In the early 1990s I recalled, in a manuscript (publication
#49 – click here ), advocacy from years ago that probably originated from within USAF. A sharp distinction was to be drawn between “multisensor integration” for low-speed and low-volume versus “sensor fusion” for high-speed-high-volume processing. Unfortunately, separate terminology never survived; the industry uses the same vocabulary for nav update “fusion” at leisurely retes and for fusion of images (e.g., with megapixels/frame with 3-byte RGB pixels at 30 frames/sec) requiring speeds expressed in GHz.
Terminology aside, a major task for the imaging field is to recognize and categorize the degradations. Combining tracks from different sensors is a major undertaking. For obvious reasons (including but by no means limited to inertial nav error propagation and time-varying errors in imaging sensors), complexity is compounded by motion. Immediately I’ll step back and consider that from a perspective unlike concepts in common acceptance. For brevity I’ll just cite some major ingredients here:
* Inertial nav is used to provide a connection between frames taken in succession from sensors in motion. INS error propagation for these short duration cannot correctly be based on antiquated nmi/hr modeling. There are literally dozens of gyro and accelerometer error contributors, most of which are motion-sensitive and often excluded from) IMU specifications. Overbounding is thus necessary for conservative design, in effect either compromising performance or increasing data rate demand. For discussion of those error sources see relevant sections of Chapter 4 in the book whose link appears in the next item.
* It is very important not to attribute sensor stabilization errors to any tracked object's estimated state (surprisingly many operational designs violate that principle). Figure 9.3 on page 200 of my 2007 book shows a planar example for insight.

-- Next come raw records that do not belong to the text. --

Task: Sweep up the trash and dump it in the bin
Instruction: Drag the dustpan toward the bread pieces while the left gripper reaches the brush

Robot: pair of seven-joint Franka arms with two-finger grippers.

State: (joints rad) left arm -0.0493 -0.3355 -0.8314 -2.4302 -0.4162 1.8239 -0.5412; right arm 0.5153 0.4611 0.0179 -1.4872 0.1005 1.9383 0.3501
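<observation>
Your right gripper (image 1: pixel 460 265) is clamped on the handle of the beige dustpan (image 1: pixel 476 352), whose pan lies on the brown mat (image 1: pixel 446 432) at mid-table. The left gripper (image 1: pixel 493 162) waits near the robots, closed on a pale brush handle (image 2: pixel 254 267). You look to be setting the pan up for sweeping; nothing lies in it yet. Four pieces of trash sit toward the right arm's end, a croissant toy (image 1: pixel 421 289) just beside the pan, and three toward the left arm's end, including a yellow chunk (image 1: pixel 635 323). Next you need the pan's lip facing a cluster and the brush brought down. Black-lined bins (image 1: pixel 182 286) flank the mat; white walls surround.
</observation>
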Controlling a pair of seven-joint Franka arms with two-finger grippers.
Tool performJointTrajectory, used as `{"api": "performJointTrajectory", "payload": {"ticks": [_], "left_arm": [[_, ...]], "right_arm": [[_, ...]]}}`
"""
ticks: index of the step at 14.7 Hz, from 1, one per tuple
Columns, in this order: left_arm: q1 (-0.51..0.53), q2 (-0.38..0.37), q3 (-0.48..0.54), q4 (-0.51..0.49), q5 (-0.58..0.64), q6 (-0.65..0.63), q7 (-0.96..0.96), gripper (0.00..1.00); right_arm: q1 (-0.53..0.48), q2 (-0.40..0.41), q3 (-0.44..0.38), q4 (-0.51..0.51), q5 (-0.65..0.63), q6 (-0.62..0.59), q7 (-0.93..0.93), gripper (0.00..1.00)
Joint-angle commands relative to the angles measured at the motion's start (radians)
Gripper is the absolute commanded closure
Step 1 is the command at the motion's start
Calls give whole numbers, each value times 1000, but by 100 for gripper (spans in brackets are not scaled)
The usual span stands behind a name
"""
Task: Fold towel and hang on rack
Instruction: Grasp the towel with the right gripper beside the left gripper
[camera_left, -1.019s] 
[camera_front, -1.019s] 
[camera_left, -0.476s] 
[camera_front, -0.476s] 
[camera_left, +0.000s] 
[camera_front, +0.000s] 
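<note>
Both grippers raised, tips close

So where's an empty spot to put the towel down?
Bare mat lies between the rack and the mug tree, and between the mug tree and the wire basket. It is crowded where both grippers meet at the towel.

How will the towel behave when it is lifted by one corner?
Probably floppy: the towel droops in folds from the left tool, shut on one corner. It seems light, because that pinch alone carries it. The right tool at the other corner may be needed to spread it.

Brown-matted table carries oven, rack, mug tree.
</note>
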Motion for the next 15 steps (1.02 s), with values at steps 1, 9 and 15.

* Often there is motion of not only the sensors but also tracked objects, the masking of whose signatures -- already potentially an issue even when stationary -- will be further obscured if driven to thwart observation.
* Procedures for in-flight calibration, self-calibration, online temperature compensation, etc. are invoked. Immediately all measurement errors are then redefined to include only residual amounts due to imperfect calibration. One caveat -- any large discrete corrections should occur suddenly between -- not within -- frames (e.g., a SAR coherent integration time).
* The association problem, producing hypothetical tracks (e.g., due to crossing paths), defies perfect solution. Thus a sensor response from object `A' might be combined with subsequent response from object `B' to produce an extraneous track characterizing neither. Obviously this becomes more unwieldy with increasing density of objects responding to sensors.
* Ironically, many of the objects that complicate the association task are of little or no interest. Rocks reflect radar transmissions. Animals respond to IR sensors. Metallic objects respond to both, which raises an opportunity, to concentrate on metallic objects: accept information only from pixels with both radar and IR responses. Tracks formed after that will be far fewer and much more credible.
* Registration of image data from IR (Az/EL) and SAR (range/doppler) cells must account for big differences in pixel size, shape, and orientation. Although by no means trivial, in principle it can be done.
* Even if all algorithm development and processing implementation issues are solved, unknown terrain slopes will degrade the results. Also, undulations (as well as any structures present) in a swath will produce data gaps due to masking. How long a gap is tolerable before dropping an old track and reallocating its resources for a new one will be another design decision.
* Imaging transformation (e.g., 4x4 affine group and/or thin plate spline) applicability will depend on operational specifics.
When I was more heavily involved in this area the processing requirements for image fusion while still in raster form would have been prohibitive. Today's capabilities are far more advanced.